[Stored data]
/---

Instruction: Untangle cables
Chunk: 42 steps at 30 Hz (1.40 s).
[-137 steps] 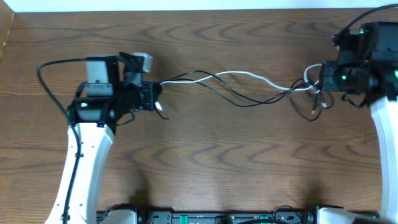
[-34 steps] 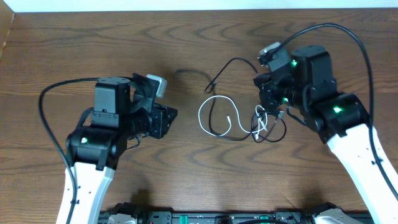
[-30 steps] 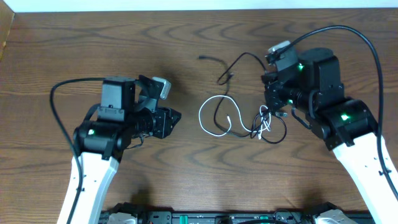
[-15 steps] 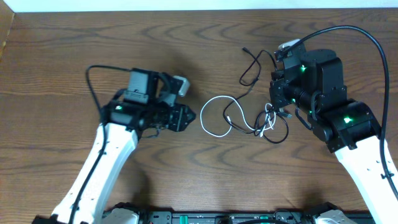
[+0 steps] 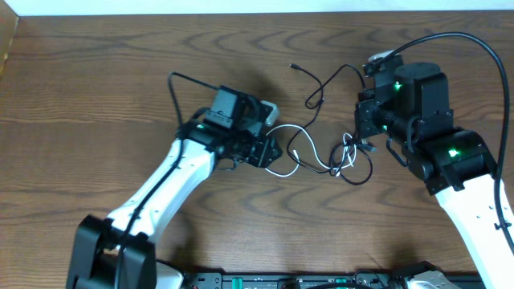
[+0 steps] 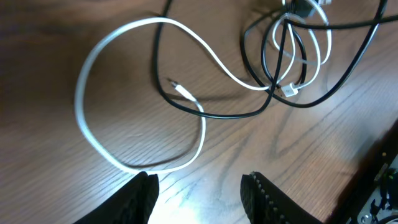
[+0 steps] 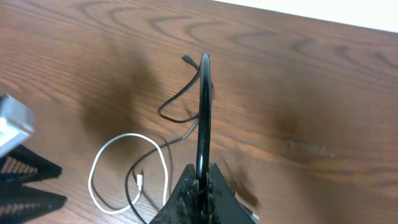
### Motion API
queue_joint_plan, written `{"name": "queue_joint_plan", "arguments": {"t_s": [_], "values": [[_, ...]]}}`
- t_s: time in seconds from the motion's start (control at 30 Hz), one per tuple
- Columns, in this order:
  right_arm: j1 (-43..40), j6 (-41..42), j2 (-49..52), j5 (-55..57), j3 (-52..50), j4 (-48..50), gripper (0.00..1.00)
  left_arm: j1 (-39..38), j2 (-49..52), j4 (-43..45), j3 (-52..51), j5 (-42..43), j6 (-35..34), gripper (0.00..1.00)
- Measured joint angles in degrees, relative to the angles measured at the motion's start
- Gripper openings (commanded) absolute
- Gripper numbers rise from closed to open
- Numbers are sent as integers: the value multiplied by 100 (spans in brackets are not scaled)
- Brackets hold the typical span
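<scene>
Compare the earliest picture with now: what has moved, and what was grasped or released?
The cables, first pulled out straight, were let go by the left pincer and now lie loosely heaped. That pincer, open, has swung right to the white cable. The right pincer stays shut on a black cable.

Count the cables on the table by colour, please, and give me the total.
white cable: 1
black cables: 2, as far as the tangle lets one tell
total: 3
</scene>
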Motion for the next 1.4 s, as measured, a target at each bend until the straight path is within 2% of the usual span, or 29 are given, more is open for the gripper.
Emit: {"name": "queue_joint_plan", "arguments": {"t_s": [0.3, 0.6, 0.8, 1.07, 1.27, 1.4], "values": [[-365, 170, 0, 17, 0, -243, 1, -586, 437, 350, 0, 2, -92, 59], [-439, 302, 0, 17, 0, -385, 1, -1067, 581, 684, 0, -155, -138, 60], [-439, 313, 0, 35, 0, -413, 1, -1141, 857, 713, 0, -623, -671, 59], [-439, 323, 0, 140, 0, -439, 1, -1141, 1075, 1032, 0, -798, -1401, 60], [-442, 323, 0, 149, 0, -444, 1, -1161, 1075, 1657, -2, -809, -2398, 60], [-442, 323, 0, 153, 0, -444, 1, -1314, 1075, 1764, -2, -1106, -3077, 59]]}}
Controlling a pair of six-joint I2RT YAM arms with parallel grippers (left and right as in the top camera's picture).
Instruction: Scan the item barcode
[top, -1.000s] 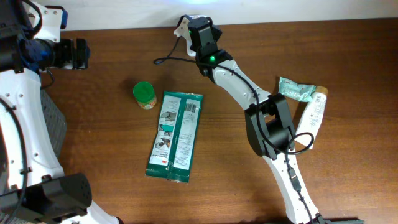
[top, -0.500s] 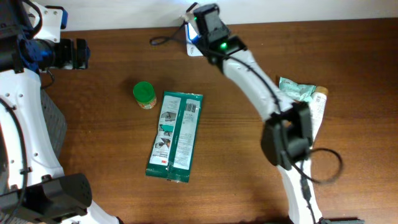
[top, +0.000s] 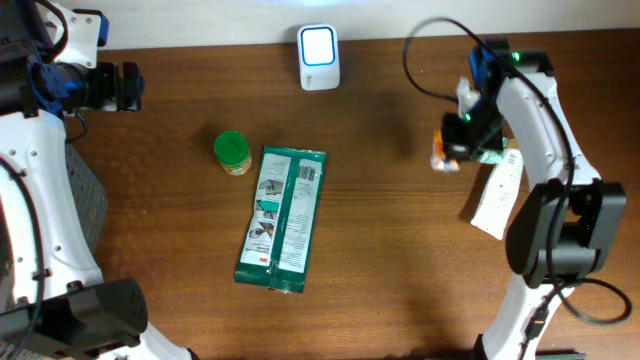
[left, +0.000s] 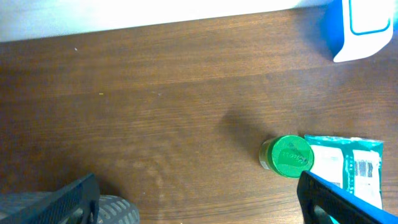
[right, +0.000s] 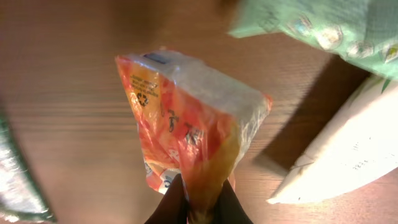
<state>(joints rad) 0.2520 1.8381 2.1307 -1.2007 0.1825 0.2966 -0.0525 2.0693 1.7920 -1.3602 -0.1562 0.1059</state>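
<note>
An orange and clear plastic packet (right: 186, 124) hangs from my right gripper (right: 202, 202), which is shut on its lower end. From overhead, that packet (top: 443, 156) and the right gripper (top: 457, 138) are at the right side of the table, just left of a mint-green packet (top: 492, 150). The white and blue scanner (top: 318, 45) stands at the back centre, well left of the packet. At the far left my left gripper (top: 112, 87) is open with nothing between its fingers. Its fingers (left: 333, 200) frame bare wood in the left wrist view.
A green-lidded jar (top: 232, 152) stands beside a long dark green pouch (top: 282, 218) lying mid-table. A white tube-shaped pack (top: 498, 188) lies under the right arm, next to the mint-green packet (right: 329, 31). The jar (left: 287, 154) and scanner (left: 360, 28) show in the left wrist view.
The right arm has swung from the scanner at the back centre across to the right side, beside the mint-green packet, its gripper staying shut. The left arm has not moved.
</note>
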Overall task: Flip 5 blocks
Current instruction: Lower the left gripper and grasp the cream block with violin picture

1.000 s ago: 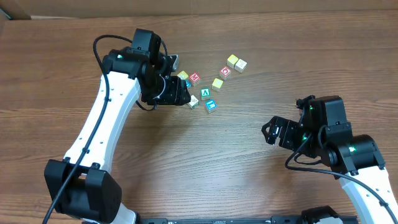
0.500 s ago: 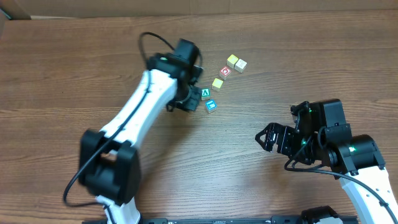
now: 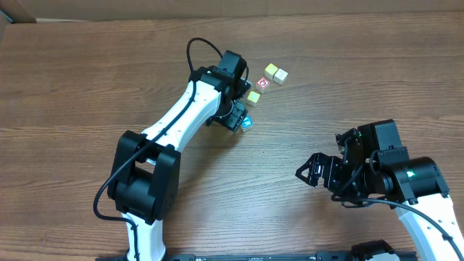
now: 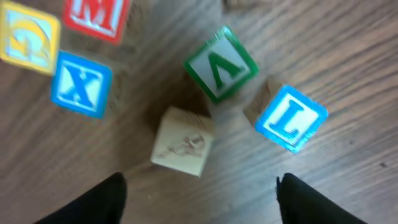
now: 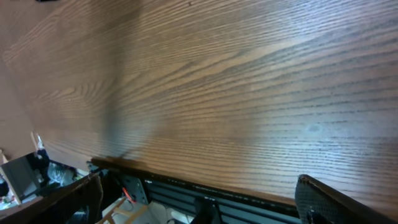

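In the left wrist view several blocks lie on the wood: a yellow one (image 4: 28,42), a red M (image 4: 96,15), a blue X (image 4: 81,84), a green V (image 4: 221,63), a blue L (image 4: 291,118) and a cream block (image 4: 183,142). My left gripper (image 4: 199,202) hangs over them, open, and the cream block lies just ahead of the empty gap. From overhead the left gripper (image 3: 234,116) covers part of the cluster; a blue block (image 3: 247,122), a yellow-green one (image 3: 254,96) and a red one (image 3: 262,83) show beside it. My right gripper (image 3: 308,172) is open and empty, far from the blocks.
A yellow block (image 3: 270,70) and a cream block (image 3: 280,75) sit together behind the cluster. The right wrist view shows bare wood and the table's front edge (image 5: 205,180) with the dark frame below it.
My left arm has swung right over the block cluster and now hides several blocks. Its jaws stand wider than half a second ago. The right gripper has drifted slightly left and nearer.
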You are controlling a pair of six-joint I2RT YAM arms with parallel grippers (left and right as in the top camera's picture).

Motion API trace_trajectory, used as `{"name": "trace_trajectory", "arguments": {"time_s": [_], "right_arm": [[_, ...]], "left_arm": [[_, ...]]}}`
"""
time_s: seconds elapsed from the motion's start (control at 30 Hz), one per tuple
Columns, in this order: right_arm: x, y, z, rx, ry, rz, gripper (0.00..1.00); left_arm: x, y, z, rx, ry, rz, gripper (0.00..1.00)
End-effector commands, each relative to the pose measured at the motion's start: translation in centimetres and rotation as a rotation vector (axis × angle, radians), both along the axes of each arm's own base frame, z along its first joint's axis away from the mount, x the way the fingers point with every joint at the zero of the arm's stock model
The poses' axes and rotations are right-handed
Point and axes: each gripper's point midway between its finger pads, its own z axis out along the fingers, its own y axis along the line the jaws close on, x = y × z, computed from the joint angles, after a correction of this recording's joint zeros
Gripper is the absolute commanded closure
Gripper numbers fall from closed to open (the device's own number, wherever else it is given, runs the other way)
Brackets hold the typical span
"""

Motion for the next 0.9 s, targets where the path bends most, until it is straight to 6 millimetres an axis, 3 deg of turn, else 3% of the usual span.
{"name": "trace_trajectory", "arguments": {"time_s": [0.0,0.13,0.43,0.87], "right_arm": [[-0.1,0.5,0.7,0.026,-0.006,0.013,0.0],[-0.4,0.6,0.7,0.035,0.006,0.016,0.0],[-0.9,1.1,1.0,0.071,0.027,0.025,0.0],[-1.4,1.5,1.3,0.103,0.052,0.034,0.0]], "left_arm": [[0.5,0.4,-0.8,-0.007,0.006,-0.032,0.23],[0.5,0.1,-1.4,-0.037,0.022,-0.102,0.32],[-0.3,-0.5,-3.4,-0.077,0.088,-0.216,0.37],[0.6,0.2,-3.6,-0.076,0.062,-0.237,0.51]]}}
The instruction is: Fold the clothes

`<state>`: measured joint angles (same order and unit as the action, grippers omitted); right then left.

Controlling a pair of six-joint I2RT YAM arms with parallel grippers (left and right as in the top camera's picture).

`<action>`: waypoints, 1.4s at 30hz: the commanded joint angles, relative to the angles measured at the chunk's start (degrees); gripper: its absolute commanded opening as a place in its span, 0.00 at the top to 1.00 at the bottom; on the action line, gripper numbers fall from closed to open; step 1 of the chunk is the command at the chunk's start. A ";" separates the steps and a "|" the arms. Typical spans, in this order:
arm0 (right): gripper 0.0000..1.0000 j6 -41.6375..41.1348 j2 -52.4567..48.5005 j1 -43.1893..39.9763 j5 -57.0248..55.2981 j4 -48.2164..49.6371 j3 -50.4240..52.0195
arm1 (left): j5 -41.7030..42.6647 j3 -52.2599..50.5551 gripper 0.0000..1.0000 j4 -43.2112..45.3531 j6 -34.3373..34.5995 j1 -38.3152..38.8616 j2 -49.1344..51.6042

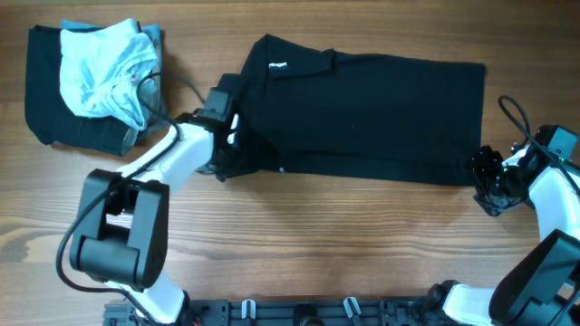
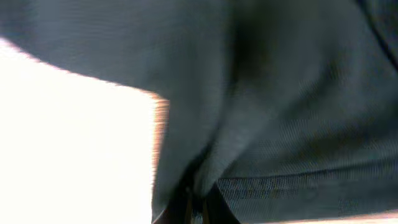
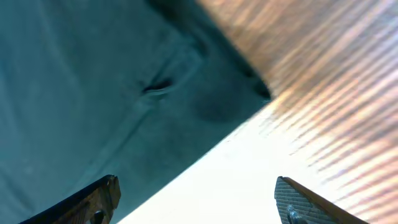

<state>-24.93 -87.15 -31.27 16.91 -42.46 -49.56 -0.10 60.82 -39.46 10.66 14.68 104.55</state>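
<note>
A black polo shirt [image 1: 362, 113] lies spread across the middle of the wooden table, collar end to the left. My left gripper [image 1: 227, 149] is at the shirt's lower left corner and is shut on a pinch of its fabric; the left wrist view is filled with dark cloth [image 2: 280, 112] bunched between the fingers [image 2: 198, 208]. My right gripper [image 1: 485, 181] is open at the shirt's lower right corner. In the right wrist view its fingers [image 3: 196, 199] spread wide over the shirt's corner [image 3: 124, 93] and hold nothing.
A pile of clothes sits at the back left: a light blue garment [image 1: 104, 68] on top of a folded black one [image 1: 45, 86]. The arm bases [image 1: 299, 312] stand along the front edge. Bare wood [image 1: 344, 244] lies in front of the shirt.
</note>
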 commanded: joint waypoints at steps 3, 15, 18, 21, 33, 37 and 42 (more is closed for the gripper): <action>0.15 0.72 -2.67 0.24 -4.90 3.13 4.22 | -3.82 0.07 0.96 -2.03 1.79 -5.77 -1.49; 0.56 6.25 -6.23 0.31 4.02 10.49 7.72 | -2.32 0.07 0.96 -2.45 1.75 -6.27 -4.39; 0.33 6.67 -6.16 0.28 2.67 10.25 7.45 | -2.32 0.07 0.96 -4.00 1.75 -6.27 -4.72; 0.28 5.27 -5.25 -0.20 -0.52 7.74 6.10 | -2.36 0.07 0.93 -5.86 1.70 -6.27 -5.60; 0.29 6.01 4.57 -0.33 2.78 0.09 0.09 | 0.98 1.20 0.46 -6.38 1.75 -6.27 -10.40; 0.44 9.92 4.11 0.46 10.80 2.69 0.17 | 7.50 1.46 0.73 -4.76 1.73 -6.27 -10.49; 0.33 9.16 1.57 3.63 8.35 4.85 0.17 | 11.17 1.46 0.69 -3.23 1.73 -6.27 -10.49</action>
<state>-16.47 -83.40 -29.82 23.73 -38.83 -48.42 5.85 61.06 -43.29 12.51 8.56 95.33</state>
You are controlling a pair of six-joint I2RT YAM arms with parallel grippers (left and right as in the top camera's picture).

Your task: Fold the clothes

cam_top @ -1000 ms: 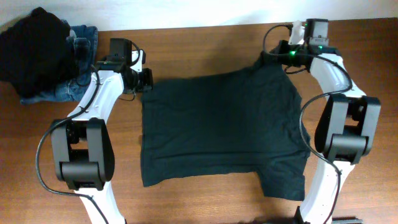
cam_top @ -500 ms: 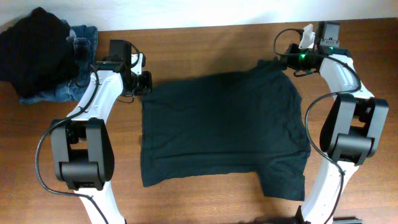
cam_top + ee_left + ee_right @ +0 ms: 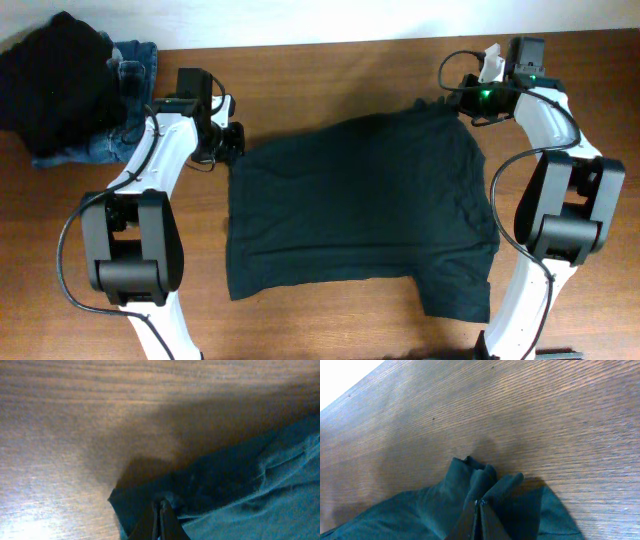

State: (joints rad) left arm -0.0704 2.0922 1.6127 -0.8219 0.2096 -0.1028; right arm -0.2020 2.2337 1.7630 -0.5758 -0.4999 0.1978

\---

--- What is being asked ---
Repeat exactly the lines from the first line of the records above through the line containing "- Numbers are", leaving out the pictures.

--- Answer for this exercise ---
Instruction: Untangle cables
Chunk: 42 steps at 30 Hz (1.40 s).
[-137 steps] 
[-34 steps] 
[-30 steps] 
[-15 steps] 
[+0 steps] 
[+0 steps] 
[+0 steps] 
### Motion API
queue_joint_plan, written `{"name": "queue_joint_plan", "arguments": {"t_s": [_], "values": [[_, ...]]}}`
- t_s: time in seconds from the motion's start (control at 30 Hz), one per tuple
- Columns, in this order:
  right_arm: j1 (-43..40), j6 (-41..42), j2 (-49..52), j5 (-55..57), j3 (-52..50), j4 (-48..50), gripper (0.00..1.00)
  left_arm: j1 (-39..38), j2 (-49..52), j4 (-43..45), j3 (-52..51), j5 (-42..43), j6 (-35..34), gripper (0.00..1.00)
- Measured joint angles in degrees, relative to the angles measured at the motion's start
- Gripper openings (commanded) absolute
- Gripper numbers rise from closed to open
- Numbers are sent as integers: the value multiplied by 100 (spans in brackets are not scaled)

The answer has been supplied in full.